You can convince your brother to renounce beef, your mother to compost, your sister to take canvas bags to Whole Foods. You can give $50 in your father-in-law’s name to the Natural Resources Defense Council and donate your car to charity. If you’re in an urban environment, it’s likely that someone’s tried to convince you to do one—or all—of these things. Now more than ever, the burden seems to have fallen on individuals to decrease our global carbon footprint. Nobody sane would argue this is unproductive. If anything, individual awareness and advocacy will be what leads governments and corporations to take the necessary action against environmental disaster. It’s just that the one person, or 3 million people, who step up to take responsibility for the earth can’t turn into mythic maidens and stop the unceasing rain.
“The bigger issue is that focusing on individual choices around air travel and beef consumption heightens the risk of losing sight of the gorilla in the room: civilization’s reliance on fossil fuels for energy and transport overall, which accounts for roughly two-thirds of global carbon emissions,” Penn State University professor Michael Mann wrote recently in Time. “We need systemic changes that will reduce everyone’s carbon footprint, whether or not they care.”

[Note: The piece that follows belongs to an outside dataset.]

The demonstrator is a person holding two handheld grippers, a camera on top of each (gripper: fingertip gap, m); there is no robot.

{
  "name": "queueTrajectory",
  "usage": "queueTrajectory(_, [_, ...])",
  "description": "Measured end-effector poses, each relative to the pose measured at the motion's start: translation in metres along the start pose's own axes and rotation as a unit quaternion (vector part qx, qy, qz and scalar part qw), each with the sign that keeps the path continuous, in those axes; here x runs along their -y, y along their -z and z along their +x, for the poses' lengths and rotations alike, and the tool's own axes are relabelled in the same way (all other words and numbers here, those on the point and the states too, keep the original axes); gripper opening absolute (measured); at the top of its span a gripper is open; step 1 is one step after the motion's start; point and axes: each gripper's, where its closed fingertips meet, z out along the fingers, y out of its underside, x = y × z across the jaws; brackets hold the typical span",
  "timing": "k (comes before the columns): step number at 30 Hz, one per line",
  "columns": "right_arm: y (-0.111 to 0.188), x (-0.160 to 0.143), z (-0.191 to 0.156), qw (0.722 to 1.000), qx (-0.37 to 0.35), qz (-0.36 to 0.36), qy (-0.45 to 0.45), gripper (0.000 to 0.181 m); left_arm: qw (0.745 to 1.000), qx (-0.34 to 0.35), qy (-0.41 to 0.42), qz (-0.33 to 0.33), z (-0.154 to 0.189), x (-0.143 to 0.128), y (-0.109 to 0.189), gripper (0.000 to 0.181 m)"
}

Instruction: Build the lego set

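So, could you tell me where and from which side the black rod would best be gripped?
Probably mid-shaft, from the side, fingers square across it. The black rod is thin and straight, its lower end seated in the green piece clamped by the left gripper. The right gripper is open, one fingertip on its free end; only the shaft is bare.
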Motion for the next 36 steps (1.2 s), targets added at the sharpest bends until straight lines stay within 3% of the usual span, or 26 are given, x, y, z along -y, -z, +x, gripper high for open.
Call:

One 2017 report claims that 100 companies are responsible for 70 percent of the emissions produced since 1988. Out of the top 20 companies that have contributed most to climate change, 12 are state-owned. It is impossible to fathom a teenage girl sponging up any significant volume of spilled oil or capturing any carbon, although certainly there are hundreds of thousands who would try. Internationally, more than 4 million people—most notably school children—attended the September 2019 climate strikes.
Toward the end of Weathering With You, Hodaka reverses Hina’s sacrifice when, as one critic put it, he brings Hina back and “doomed Tokyo because of hormones” by retriggering the rainfall. The city is subsumed by flood, with homes and businesses bricked by feet of water. Checking the defunct Sunshine Girl inbox, Hodaka is drawn to the home of an old woman who, years ago, emailed in an attempt to engage Hina’s services. The high is 59 degrees Fahrenheit. Hodaka enters her apartment and she comments that she moved from her old home downtown. He learns it is now underwater. “I’m sorry,” he says.
The old woman does not accept his apology. She opens a plastic wrapper containing a snack. Two hundred years ago, she explains, Tokyo was a bay, and little by little, “human beings and weather changed it.”
“I think it’s just gone back to its original self,” she says.
Weathering With You is a fantasy, but it’s not escapist. It’s a modern masterpiece for reasons its creators may not have anticipated. In 13 or 50 years, when the impact of climate change will be more manifest, future generations might look back at it as a quaint time capsule, a reminder of a moment when one individual might find it appropriate to apologize for bringing the flood.